Utiliser un outil d'IA public pour traiter des données client peut faire perdre la protection du privilège si le fournisseur conserve, entraîne ses modèles sur vos échanges, ou y donne accès à des tiers. La jurisprudence récente confirme ce risque, mais un contrôle contractuel et technique rigoureux permet de le limiter fortement. La suite détaille les décisions à connaître, les clauses à exiger, et les garanties techniques qui font la différence devant un tribunal.
En bref:
- L’utilisation d’un outil d’IA public peut entraîner la perte du privilège avocat-client si le fournisseur peut accéder, conserver ou entraîner ses modèles sur les données échangées.
- La jurisprudence insiste sur l’importance du contrôle contractuel, notamment l’interdiction d’entraînement, la localisation des serveurs et la gestion des accès pour limiter ce risque.
- La protection du travail préparatoire reste possible si l’avocat prouve que l’outil n’a effectué que des tâches mécaniques et que les flux de données sont maîtrisés.
- Un contrat solide doit imposer la localisation des données sur le territoire national, l’absence d’entraînement sur les contenus, un droit d’audit et une suppression limitée des données.
- La seule architecture technique réellement protectrice reste celle qui limite l’accès aux connaissances internes, comme les systèmes auto-hébergés ou RAG privé, avec chiffrement et journaux d’audit à l’appui.
Table des matières
- Décisions récentes : quand les outils d'IA font perdre le privilège
- Privilège, renonciation et protection du travail juridique face à l'IA
- Ce que le contrat avec votre fournisseur d'IA doit absolument contenir
- Architecture technique : ce qui protège réellement la confidentialité
- Ce qu'un cabinet doit mettre en place dès maintenant
- Les garanties à exiger d'un fournisseur d'IA souverain
- Vers une gouvernance plus stricte des cabinets face à l'IA
- Passez à une IA professionnelle qui reste sous votre toit
- Sources
- Questions fréquentes
Décisions récentes : quand les outils d'IA font perdre le privilège
Les tribunaux commencent à se pencher sérieusement sur la question, et leurs motifs se répètent d'une affaire à l'autre. Dans l'affaire United States v. Heppner, une juridiction fédérale a jugé que des échanges traités via un outil d'IA public ne bénéficiaient pas de la protection du privilège, précisément parce que rien ne garantissait la confidentialité du traitement effectué par ce fournisseur. Le cabinet Ogletree a documenté cette décision dans son analyse de l'intersection entre IA et privilège avocat-client, et le raisonnement du juge mérite qu'on s'y arrête.

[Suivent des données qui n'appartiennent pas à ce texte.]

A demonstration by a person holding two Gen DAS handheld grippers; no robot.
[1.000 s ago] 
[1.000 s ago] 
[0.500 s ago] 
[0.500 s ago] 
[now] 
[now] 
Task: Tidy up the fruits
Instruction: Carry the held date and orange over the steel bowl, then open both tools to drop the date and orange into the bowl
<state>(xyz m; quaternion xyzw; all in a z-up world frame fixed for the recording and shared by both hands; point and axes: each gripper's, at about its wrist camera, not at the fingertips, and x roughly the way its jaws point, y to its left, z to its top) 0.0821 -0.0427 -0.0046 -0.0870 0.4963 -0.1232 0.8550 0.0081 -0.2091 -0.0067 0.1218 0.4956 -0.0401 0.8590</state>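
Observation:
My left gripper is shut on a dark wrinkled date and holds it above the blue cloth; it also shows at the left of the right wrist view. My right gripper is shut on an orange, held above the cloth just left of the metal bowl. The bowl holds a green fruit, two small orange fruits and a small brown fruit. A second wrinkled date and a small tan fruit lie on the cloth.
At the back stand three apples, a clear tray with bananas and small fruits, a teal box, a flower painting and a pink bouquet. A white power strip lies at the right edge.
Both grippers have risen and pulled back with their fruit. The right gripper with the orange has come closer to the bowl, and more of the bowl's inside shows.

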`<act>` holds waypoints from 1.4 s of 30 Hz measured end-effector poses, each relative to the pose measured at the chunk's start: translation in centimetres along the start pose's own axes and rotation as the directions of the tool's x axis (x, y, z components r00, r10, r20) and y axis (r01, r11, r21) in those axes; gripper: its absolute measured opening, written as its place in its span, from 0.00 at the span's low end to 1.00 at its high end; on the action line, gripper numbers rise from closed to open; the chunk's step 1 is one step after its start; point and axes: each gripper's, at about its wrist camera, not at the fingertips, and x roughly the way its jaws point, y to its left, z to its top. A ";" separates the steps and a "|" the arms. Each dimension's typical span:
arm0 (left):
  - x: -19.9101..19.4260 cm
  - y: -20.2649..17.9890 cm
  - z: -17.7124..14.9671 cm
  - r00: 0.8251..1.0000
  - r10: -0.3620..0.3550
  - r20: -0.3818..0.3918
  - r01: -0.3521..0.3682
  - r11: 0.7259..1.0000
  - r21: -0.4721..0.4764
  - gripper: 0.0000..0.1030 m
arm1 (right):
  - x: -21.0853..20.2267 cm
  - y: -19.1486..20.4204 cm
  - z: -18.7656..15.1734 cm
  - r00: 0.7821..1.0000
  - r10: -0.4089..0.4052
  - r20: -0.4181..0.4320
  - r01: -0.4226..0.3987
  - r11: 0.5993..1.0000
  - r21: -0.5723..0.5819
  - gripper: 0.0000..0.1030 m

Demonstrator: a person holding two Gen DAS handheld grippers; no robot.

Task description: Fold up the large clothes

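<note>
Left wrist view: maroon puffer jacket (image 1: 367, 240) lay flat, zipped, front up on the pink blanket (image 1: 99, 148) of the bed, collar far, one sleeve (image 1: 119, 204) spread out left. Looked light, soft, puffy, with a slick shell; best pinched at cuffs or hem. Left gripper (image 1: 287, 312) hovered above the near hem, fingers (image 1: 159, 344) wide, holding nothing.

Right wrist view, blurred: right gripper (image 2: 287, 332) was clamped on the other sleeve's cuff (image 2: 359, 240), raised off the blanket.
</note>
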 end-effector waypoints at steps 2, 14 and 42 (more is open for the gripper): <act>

Le motif central n'est pas technologique. C'est contractuel et factuel. Les juges examinent trois éléments avant de trancher :
- L'exposition effective des données à des tiers, y compris à des fins d'amélioration du modèle ;
- Les conditions d'accès définies dans les contrats d'utilisation du fournisseur ;
- L'existence ou l'absence de mesures actives de cloisonnement prises par le cabinet avant l'usage de l'outil.
Une décision britannique répertoriée dans les archives judiciaires du Royaume-Uni illustre une approche comparable, où la juridiction a évalué au cas par cas la nature du traitement plutôt que d'appliquer une règle générale. Cette convergence entre systèmes juridiques différents suggère que le critère décisif reste partout le même : peut-on prouver que la donnée n'a jamais quitté un périmètre maîtrisé ?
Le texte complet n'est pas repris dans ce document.